There is a chain of bitwise operations to deduce a wiring.

3 Likes

Awk ended up being a real weird but somewhat competent match for this:

6 Likes

Didn’t want to go with specialised code and wanted something somewhat more general.

From the digit patterns I deduce the single solution digits without putting them in a priori.

Then I use intersection sizes of these known digits with the unknown patterns, reducing the possibilities what it could be.
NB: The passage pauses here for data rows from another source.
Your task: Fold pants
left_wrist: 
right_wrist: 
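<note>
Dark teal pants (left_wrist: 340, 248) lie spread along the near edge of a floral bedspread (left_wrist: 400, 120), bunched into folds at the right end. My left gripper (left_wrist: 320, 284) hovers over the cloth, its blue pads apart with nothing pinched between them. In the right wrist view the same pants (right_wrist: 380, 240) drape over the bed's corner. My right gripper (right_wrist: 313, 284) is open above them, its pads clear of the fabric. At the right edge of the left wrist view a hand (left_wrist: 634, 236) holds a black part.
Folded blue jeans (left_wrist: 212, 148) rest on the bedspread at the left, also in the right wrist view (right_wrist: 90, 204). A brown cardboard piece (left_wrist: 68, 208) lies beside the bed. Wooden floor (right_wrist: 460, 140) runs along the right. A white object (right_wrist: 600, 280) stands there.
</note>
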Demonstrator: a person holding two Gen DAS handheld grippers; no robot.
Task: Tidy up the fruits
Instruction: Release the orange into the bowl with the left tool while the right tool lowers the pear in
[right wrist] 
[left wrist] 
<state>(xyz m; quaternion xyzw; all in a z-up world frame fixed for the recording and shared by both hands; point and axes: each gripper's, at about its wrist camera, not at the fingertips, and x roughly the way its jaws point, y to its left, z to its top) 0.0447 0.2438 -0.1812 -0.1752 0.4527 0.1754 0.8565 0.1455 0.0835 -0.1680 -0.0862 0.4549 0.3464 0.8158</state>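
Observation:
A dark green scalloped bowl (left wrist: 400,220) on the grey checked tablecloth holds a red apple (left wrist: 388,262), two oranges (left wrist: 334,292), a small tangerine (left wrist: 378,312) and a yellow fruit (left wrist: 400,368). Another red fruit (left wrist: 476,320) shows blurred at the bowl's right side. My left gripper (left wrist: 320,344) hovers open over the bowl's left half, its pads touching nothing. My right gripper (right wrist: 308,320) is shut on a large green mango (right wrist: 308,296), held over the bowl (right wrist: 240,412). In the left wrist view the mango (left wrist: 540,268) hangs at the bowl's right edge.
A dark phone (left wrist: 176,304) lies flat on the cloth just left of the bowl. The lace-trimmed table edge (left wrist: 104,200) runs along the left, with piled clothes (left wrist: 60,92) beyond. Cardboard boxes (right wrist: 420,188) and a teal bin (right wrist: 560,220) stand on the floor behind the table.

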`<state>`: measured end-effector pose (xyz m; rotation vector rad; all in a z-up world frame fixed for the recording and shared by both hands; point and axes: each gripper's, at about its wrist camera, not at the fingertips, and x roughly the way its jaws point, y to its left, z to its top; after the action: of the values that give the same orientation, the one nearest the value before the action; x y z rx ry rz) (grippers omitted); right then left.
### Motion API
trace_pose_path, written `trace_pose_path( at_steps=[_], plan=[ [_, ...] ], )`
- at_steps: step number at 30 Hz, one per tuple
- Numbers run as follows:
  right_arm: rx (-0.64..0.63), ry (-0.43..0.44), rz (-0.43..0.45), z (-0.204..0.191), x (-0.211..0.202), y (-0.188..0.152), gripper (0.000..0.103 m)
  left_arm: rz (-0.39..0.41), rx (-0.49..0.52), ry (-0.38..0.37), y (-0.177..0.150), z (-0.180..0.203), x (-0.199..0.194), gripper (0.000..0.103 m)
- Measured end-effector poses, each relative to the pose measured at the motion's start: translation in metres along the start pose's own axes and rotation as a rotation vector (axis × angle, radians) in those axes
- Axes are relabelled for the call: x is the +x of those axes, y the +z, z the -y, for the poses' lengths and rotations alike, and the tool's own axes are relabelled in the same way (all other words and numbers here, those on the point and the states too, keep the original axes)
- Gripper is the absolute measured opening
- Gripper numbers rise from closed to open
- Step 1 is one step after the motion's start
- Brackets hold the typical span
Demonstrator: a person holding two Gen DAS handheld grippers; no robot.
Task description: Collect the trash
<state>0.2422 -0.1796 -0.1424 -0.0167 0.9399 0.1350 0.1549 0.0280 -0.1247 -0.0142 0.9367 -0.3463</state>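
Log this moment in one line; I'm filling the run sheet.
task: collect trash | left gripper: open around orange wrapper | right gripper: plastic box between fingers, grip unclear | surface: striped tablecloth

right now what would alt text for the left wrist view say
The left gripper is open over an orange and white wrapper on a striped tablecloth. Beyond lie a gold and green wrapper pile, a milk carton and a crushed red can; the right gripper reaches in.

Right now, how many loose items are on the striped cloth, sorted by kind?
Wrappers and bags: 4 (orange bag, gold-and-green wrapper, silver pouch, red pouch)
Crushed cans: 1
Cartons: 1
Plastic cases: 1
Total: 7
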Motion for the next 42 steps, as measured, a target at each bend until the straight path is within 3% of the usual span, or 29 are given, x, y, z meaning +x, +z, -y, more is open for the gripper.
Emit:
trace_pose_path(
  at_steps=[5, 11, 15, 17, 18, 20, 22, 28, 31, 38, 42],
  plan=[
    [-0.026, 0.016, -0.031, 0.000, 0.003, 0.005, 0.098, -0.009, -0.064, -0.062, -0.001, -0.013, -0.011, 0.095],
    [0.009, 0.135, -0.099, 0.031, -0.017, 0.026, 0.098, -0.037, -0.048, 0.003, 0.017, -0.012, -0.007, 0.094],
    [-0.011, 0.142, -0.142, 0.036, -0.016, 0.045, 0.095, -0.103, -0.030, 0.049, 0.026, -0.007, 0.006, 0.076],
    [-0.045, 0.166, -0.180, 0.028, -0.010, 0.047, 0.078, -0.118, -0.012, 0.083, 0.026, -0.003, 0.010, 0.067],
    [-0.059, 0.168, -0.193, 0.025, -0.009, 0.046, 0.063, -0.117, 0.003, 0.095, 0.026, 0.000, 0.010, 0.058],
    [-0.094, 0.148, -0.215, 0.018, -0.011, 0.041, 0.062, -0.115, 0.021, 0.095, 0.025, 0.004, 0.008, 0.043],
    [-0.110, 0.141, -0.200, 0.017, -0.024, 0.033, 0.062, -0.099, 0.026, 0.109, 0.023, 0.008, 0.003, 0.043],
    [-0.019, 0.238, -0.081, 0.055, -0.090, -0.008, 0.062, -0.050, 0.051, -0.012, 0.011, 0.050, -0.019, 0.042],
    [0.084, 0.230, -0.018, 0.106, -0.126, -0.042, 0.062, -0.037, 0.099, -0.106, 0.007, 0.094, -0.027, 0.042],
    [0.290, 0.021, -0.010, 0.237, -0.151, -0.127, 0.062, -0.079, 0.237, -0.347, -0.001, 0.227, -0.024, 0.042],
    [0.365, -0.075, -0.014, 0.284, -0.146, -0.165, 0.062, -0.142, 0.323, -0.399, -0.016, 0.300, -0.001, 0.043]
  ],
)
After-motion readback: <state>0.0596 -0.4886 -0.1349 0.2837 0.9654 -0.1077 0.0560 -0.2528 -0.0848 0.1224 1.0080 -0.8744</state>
I think it converged after one step of this so its totally over engineered, because I repeat with the newly learned sets of known digit patterns which seems not necessary :wink:

p8_2() ->
    lists:sum([ digit_solve(A,B) || {A,B}<- p8_read("priv/p08.txt") ]).


digit_solve(A,B) ->
    L = [ {P, [ S || S <- lists:seq(0,9), length(segs(S)) =:= length(P) ]} 
          || P <- A ],
    M = solve_steps(L),
    Res = lists:append([ element(2, lists:keyfind(D, 1, M))  ||  D <- B ]),
    list_to_integer([ R+$0 || R <- Res ]).

solve_steps(L) ->
    case lists:partition(fun({_, Ds}) -> length(Ds) =:= 1 end, L) of
        {Solved, []} -> Solved;
        {Solved, Un} -> 
            solve_steps(Solved ++ [ reduce(U, Solved) || U <- Un ])
    end.

reduce(U, Solved) ->       
    lists:foldl(fun reduce1/2, U, Solved).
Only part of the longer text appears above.